▶ **What to do**: The whole listing should be written out again exactly.

^^^^^^^^

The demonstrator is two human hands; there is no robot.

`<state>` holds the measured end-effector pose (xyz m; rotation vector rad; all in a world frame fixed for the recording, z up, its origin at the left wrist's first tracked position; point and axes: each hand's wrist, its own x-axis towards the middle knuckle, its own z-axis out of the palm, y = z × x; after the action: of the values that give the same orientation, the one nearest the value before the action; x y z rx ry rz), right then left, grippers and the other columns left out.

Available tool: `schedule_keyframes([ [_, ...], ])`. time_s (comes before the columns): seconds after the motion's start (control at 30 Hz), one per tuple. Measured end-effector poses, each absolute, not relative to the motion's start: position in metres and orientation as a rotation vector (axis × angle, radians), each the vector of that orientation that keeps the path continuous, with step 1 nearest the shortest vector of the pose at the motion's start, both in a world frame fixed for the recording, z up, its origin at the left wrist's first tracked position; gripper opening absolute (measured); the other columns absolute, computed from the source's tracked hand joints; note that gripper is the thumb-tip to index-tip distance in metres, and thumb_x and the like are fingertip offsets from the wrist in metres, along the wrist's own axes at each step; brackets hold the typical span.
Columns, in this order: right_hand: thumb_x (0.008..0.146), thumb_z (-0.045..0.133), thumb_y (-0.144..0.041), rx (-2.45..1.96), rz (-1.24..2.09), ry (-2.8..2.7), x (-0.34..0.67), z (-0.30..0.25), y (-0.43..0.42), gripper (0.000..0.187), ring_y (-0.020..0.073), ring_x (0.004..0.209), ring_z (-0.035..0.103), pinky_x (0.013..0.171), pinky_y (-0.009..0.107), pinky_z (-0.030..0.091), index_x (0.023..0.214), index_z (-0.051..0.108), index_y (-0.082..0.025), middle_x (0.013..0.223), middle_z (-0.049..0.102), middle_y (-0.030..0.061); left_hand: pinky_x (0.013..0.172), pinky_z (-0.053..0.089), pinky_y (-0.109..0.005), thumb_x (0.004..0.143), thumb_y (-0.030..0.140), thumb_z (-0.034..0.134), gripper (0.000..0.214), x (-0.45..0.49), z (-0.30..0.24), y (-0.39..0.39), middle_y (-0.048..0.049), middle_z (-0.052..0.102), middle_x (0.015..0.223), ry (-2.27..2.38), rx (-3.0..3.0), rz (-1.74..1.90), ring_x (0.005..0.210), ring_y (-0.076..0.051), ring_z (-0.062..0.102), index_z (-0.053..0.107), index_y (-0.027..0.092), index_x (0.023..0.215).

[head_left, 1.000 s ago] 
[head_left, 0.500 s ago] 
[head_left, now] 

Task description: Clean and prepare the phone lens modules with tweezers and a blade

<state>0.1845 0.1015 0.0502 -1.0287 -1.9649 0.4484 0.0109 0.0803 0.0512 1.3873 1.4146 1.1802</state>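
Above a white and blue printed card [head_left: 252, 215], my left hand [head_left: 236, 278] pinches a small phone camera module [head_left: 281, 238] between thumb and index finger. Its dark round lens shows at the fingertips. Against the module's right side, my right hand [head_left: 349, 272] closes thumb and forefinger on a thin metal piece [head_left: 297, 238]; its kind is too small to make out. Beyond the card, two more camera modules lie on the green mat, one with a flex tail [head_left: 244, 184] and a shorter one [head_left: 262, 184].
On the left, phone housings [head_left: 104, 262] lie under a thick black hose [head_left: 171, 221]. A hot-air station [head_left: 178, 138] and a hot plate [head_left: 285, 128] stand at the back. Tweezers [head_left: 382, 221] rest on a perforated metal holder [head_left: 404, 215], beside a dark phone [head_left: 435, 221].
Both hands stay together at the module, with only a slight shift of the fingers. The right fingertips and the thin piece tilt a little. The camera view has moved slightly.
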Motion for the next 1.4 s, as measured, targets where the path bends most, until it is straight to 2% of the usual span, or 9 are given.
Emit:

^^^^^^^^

▶ **Task response**:
The demonstrator is two human hands; there is no robot.

`<state>` holds the measured end-effector pose (xyz m; rotation vector rad; all in a world frame fixed for the recording, z up, its origin at the left wrist's first tracked position; point and axes: each hand's wrist, its own x-axis towards the middle knuckle, its own z-axis out of the palm, y = z × x; after the action: of the values that give the same orientation, the one nearest the value before the action; x y z rx ry rz), right then left, grippers and the other columns left out.

Available tool: `schedule_keyframes([ [_, ...], ])`. time_s (comes before the columns): seconds after the motion's start (control at 30 Hz), one per tuple. Measured end-effector poses, each absolute, not relative to the motion's start: position in metres and orientation as a rotation vector (axis × angle, radians), each the vector of that orientation that keeps the path continuous, with step 1 nearest the shortest vector of the pose at the motion's start, both in a world frame fixed for the recording, z up, its origin at the left wrist's first tracked position; gripper opening absolute (measured); the other columns absolute, computed from the source's tracked hand joints; note that gripper is the thumb-tip to index-tip distance in metres, and thumb_x and the like are fingertip offsets from the wrist in metres, along the wrist's own axes at each step; brackets hold the typical span.
Columns, in this order: right_hand: thumb_x (0.008..0.146), thumb_z (-0.045..0.133), thumb_y (-0.144..0.041), rx (-2.45..1.96), rz (-1.24..2.09), ry (-2.8..2.7), x (-0.34..0.67), z (-0.30..0.25), y (-0.43..0.42), gripper (0.000..0.187), ring_y (-0.020..0.073), ring_x (0.004..0.209), ring_z (-0.035..0.103), pinky_x (0.013..0.171), pinky_y (-0.009..0.107), pinky_z (-0.030..0.091), index_x (0.023..0.214), index_z (-0.051..0.108), index_y (-0.082..0.025), middle_x (0.013..0.223), middle_z (-0.049..0.102), middle_y (-0.030..0.061); left_hand: pinky_x (0.013..0.172), pinky_z (-0.053..0.089), pinky_y (-0.109..0.005), thumb_x (0.004..0.143), thumb_y (-0.030..0.140), thumb_z (-0.034..0.134), gripper (0.000..0.214), x (-0.45..0.49), z (-0.30..0.24), y (-0.39..0.39), middle_y (-0.048..0.049), middle_z (-0.052..0.102), middle_x (0.015..0.223), ry (-2.27..2.38), rx (-3.0..3.0), rz (-1.74..1.90), ring_x (0.005..0.210), ring_y (-0.076..0.051), ring_z (-0.062..0.102), index_z (-0.053..0.107), index_y (-0.027..0.092), index_x (0.023..0.215).

[head_left, 1.000 s ago] 
[head_left, 0.500 s ago] 
[head_left, now] 

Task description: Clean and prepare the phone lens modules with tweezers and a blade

<state>0.1845 0.1015 0.0502 -1.0287 -1.9649 0.4484 0.0109 0.0803 0.0512 1.3873 1.4146 1.1802</state>
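Above a white and blue printed card [head_left: 252, 215], my left hand [head_left: 236, 278] pinches a small phone camera module [head_left: 281, 238] between thumb and index finger. Its dark round lens shows at the fingertips. Against the module's right side, my right hand [head_left: 349, 272] closes thumb and forefinger on a thin metal piece [head_left: 297, 238]; its kind is too small to make out. Beyond the card, two more camera modules lie on the green mat, one with a flex tail [head_left: 244, 184] and a shorter one [head_left: 262, 184].
On the left, phone housings [head_left: 104, 262] lie under a thick black hose [head_left: 171, 221]. A hot-air station [head_left: 178, 138] and a hot plate [head_left: 285, 128] stand at the back. Tweezers [head_left: 382, 221] rest on a perforated metal holder [head_left: 404, 215], beside a dark phone [head_left: 435, 221].
Both hands stay together at the module, with only a slight shift of the fingers. The right fingertips and the thin piece tilt a little. The camera view has moved slightly.
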Motion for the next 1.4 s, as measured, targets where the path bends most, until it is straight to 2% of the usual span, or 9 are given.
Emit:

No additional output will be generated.